Thank you for this column, Matt Y.
The biggest (and probably most intractable, aside from the ubiquity of guns, thank you Second Amendment!) problem here is that, as Matt Y. points out, the kind of people most concerned about police reform are the ones least likely to become police officers themselves.
Discussions of the police and military in our society always bring to mind Jack Nicholson's famous speech in "A Few Good Men." I *want* a man with a gun to protect me from criminals and invaders, but I don't want to *be* the man with the gun. And it's not just a matter of fear of getting hurt or killed. Suppose a magic fairy promised to protect me from all bodily harm if I became a police officer; I still wouldn't want to do it, because I don't want to deal with the segment of the population that police officers routinely have to interact with.
Right now I'm in academia. My job is stressful, but it's a completely different kind of stressful than being a police officer would be. What would I rather do? Sit in my lab with one of my graduate students discussing upcoming experiments, or try to restrain a drunk/high suspect who is screaming at me, calling me a f***ing b****, and expressing wishes for my violent rape/death?
Hmmmmm.... Tough decision!
Several comments.
I had three years enlisted in the "draft era" army. There I met individuals proud of their criminal accomplishments, from robbery/assaults on gays to random black vs white, or the other way around, violence, plus a few who displayed little self-control. These are the folks police deal with at a much higher frequency than the critical general public.

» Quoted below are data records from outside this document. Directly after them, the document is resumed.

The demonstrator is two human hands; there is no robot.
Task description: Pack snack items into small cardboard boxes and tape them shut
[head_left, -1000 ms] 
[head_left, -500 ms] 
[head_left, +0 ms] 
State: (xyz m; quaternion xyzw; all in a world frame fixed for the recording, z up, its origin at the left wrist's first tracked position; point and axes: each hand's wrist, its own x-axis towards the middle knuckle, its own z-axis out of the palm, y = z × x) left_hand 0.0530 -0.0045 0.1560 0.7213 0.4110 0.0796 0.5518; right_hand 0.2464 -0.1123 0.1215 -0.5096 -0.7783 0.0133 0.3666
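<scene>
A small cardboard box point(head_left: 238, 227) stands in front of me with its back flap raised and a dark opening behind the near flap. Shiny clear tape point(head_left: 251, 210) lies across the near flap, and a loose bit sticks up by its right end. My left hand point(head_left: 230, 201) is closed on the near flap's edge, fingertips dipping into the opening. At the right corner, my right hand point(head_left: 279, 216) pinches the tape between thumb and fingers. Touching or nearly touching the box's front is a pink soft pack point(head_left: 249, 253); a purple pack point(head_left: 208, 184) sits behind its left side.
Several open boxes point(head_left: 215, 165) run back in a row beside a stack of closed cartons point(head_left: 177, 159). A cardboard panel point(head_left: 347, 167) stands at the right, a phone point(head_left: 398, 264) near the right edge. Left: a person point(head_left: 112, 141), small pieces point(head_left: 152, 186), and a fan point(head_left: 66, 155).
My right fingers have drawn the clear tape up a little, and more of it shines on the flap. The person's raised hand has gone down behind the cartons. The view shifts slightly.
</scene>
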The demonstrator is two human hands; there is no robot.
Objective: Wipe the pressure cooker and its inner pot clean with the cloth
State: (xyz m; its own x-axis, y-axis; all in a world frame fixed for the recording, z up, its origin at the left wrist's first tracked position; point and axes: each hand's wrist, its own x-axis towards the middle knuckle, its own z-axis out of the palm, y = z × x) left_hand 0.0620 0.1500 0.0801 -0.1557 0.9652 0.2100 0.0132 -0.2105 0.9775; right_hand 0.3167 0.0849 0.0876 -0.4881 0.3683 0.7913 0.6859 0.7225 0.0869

The press was thrilled when videos showed police running toward the explosion at the Boston marathon. We don't hear so much when medics and firemen are held back from a dangerous scene until the police get control. It's just routine.
OJ's ex wife and her boyfriend would dispute the contention that deadly force is not appropriate against a knife wielding assailant, except they're dead from, perhaps, a Swiss Army knife.
None of the above excuses misconduct. However, just as the military requires combat experienced panels for courts-martial of combat misconduct, so should judgments about police misconduct be judged with understanding of the reality of their interactions with a public ranging from the actively criminal to habitually arrogant and disputatious. It is that kind of understanding that I believe is the source of court decisions and rules that place police actions in a different context than for the citizenry as a whole. Properly so.
This is yet another article where I quickly think about how I miss Graham and would want to hear his opinion.